Work to be completed: The response must be made up of the lines in the entries below that contain "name".

Material for this task:
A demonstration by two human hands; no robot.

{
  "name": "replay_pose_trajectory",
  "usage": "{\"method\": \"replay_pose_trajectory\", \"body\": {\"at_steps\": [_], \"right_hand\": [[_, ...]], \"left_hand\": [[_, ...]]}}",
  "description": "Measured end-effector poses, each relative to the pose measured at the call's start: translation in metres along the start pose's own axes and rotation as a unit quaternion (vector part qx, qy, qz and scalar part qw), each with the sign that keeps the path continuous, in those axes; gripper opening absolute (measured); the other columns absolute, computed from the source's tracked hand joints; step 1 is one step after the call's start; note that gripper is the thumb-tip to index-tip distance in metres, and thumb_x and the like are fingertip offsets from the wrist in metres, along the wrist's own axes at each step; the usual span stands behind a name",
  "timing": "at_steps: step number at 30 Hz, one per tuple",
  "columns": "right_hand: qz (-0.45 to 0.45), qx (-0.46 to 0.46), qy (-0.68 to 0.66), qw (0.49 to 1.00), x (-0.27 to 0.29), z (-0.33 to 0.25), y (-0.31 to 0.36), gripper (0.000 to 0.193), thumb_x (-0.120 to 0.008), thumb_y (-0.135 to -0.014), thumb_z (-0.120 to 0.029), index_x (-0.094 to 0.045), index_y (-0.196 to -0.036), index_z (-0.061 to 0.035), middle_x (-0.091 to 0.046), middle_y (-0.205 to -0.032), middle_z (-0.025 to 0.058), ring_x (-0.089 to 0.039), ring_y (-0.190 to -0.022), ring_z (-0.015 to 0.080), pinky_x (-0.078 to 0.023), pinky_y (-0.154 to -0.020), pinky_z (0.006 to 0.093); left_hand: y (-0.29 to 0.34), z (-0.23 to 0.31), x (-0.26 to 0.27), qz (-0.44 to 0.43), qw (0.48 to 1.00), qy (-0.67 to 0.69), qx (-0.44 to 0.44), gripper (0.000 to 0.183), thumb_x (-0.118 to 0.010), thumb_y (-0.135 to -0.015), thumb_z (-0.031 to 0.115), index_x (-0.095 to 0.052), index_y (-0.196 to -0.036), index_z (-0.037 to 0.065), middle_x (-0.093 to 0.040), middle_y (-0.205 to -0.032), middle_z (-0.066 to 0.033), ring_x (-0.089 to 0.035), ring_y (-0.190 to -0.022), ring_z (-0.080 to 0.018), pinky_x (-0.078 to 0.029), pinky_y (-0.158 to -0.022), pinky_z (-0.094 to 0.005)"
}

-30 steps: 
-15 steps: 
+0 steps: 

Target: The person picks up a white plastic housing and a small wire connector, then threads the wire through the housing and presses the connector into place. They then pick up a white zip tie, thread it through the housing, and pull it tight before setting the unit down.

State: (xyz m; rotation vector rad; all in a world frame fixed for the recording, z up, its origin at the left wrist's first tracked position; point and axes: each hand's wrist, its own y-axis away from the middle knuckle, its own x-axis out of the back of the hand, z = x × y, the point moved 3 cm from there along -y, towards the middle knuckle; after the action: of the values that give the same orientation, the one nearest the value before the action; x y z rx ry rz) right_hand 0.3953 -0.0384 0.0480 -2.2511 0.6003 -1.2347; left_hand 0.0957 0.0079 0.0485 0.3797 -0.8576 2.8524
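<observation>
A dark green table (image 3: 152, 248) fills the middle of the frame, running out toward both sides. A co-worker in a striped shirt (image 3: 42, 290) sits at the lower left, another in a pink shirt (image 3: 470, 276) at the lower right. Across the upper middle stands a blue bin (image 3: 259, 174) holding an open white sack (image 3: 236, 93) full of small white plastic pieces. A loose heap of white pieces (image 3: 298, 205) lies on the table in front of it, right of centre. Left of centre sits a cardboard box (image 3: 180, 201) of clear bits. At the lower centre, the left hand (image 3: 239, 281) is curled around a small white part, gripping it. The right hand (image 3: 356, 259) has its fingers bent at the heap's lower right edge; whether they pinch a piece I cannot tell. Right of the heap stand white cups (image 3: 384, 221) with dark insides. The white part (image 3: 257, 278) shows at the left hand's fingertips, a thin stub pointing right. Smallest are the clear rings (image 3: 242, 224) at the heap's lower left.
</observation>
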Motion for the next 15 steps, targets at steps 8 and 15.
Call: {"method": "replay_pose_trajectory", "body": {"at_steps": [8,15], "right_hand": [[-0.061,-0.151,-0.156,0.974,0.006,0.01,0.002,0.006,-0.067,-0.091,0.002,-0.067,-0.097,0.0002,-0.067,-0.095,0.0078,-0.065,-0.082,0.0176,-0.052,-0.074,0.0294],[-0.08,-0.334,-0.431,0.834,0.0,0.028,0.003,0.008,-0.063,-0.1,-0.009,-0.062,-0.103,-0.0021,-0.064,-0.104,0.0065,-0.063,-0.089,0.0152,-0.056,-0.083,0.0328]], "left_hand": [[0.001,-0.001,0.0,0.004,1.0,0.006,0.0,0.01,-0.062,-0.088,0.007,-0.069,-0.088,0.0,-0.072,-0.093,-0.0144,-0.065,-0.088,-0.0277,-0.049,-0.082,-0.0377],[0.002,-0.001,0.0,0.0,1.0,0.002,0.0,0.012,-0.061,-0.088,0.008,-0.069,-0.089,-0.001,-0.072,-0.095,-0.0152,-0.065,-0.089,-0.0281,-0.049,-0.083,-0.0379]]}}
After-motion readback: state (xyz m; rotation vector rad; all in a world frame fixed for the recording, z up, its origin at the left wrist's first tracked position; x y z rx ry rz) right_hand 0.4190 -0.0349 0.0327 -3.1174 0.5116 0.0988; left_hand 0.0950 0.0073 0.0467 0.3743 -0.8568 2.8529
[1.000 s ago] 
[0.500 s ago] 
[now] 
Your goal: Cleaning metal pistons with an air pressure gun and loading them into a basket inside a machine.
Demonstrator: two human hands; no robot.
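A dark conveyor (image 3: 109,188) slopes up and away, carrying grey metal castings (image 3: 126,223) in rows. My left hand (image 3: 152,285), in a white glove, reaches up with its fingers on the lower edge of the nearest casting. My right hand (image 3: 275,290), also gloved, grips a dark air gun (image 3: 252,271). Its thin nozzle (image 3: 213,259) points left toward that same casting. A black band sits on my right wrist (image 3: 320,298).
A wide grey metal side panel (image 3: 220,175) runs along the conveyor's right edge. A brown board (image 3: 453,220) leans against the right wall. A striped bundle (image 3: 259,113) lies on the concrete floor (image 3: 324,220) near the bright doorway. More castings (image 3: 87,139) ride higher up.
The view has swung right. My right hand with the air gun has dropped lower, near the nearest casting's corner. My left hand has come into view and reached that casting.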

Written answer:
  "name": "replay_pose_trajectory",
  "description": "Measured end-effector poses, each relative to the pose measured at the call's start: translation in metres along the start pose's own axes and rotation as a unit quaternion (vector part qx, qy, qz and scalar part qw), each with the sign that keeps the path continuous, in those axes; gripper opening absolute (measured); the other columns absolute, computed from the source's tracked hand joints; step 1 is one step after the call's start; note that gripper is the thumb-tip to index-tip distance in metres, and thumb_x and the like are fingertip offsets from the wrist in metres, along the wrist's own axes at each step; the usual span stands behind a name",

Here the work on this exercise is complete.